> Exercise materials
|---|
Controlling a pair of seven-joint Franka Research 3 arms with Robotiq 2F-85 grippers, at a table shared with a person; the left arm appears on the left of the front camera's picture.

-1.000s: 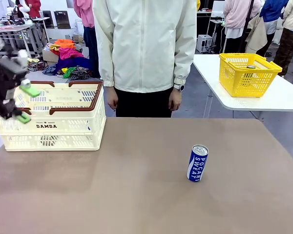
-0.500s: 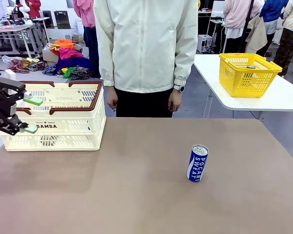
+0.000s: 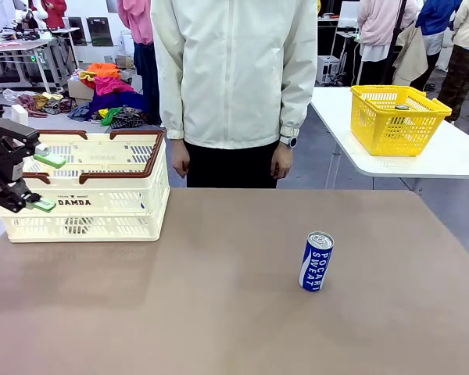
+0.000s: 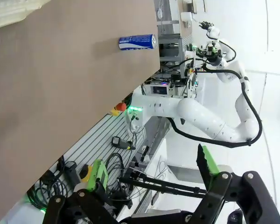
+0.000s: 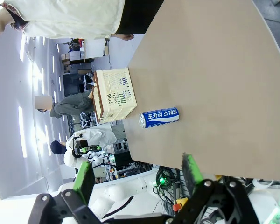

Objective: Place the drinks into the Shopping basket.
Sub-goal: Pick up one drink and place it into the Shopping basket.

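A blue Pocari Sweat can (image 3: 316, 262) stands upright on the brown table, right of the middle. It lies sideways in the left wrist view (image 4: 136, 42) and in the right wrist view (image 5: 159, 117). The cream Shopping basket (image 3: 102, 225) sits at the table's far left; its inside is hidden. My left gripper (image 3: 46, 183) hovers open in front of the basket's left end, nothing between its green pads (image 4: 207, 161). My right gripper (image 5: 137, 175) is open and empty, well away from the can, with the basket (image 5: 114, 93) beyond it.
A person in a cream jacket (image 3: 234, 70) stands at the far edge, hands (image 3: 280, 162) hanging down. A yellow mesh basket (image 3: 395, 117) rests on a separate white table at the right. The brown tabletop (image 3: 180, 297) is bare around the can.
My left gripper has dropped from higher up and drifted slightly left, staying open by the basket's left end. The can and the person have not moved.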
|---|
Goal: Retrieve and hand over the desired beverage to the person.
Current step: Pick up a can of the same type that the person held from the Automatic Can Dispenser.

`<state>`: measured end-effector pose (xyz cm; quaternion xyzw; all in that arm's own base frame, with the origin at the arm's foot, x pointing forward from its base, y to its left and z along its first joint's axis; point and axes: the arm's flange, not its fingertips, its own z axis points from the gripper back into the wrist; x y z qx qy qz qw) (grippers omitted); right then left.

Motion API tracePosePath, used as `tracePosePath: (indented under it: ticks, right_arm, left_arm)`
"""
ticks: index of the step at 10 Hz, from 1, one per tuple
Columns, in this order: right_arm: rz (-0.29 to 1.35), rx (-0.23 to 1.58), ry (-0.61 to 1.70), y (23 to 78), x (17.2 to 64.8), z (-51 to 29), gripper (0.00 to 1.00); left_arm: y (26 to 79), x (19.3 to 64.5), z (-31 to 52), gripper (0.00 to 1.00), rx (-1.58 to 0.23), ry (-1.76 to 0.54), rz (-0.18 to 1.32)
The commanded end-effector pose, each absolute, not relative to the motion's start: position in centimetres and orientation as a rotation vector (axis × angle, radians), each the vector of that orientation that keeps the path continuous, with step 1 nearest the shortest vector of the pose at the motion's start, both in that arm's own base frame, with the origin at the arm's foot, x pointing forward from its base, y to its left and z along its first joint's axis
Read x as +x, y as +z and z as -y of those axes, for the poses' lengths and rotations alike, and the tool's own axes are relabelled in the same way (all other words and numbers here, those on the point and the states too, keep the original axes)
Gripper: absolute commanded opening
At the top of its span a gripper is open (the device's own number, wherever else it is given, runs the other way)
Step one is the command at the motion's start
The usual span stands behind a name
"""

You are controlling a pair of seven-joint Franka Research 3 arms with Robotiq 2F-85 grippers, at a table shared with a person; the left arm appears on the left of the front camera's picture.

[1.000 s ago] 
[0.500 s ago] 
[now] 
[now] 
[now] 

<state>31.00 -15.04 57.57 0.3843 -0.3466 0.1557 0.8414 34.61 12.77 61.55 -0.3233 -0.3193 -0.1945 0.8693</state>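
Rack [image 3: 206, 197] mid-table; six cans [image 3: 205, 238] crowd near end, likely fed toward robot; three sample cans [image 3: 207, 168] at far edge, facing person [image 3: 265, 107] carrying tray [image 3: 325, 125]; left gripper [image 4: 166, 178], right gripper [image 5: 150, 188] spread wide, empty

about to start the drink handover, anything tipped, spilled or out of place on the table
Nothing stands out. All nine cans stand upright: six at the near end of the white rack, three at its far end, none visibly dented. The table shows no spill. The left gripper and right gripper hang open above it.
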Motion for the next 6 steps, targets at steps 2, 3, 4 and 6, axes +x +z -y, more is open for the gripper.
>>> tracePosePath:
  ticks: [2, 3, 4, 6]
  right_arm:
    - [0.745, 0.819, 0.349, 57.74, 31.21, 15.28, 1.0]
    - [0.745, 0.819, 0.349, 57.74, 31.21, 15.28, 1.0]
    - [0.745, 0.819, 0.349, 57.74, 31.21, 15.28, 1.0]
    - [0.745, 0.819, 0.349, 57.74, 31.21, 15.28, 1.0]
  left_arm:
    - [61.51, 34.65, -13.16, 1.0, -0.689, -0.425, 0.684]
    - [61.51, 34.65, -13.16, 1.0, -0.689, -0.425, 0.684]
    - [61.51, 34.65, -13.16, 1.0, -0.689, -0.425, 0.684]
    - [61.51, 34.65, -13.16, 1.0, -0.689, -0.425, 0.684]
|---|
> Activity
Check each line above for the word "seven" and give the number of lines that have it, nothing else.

> Solved exercise
2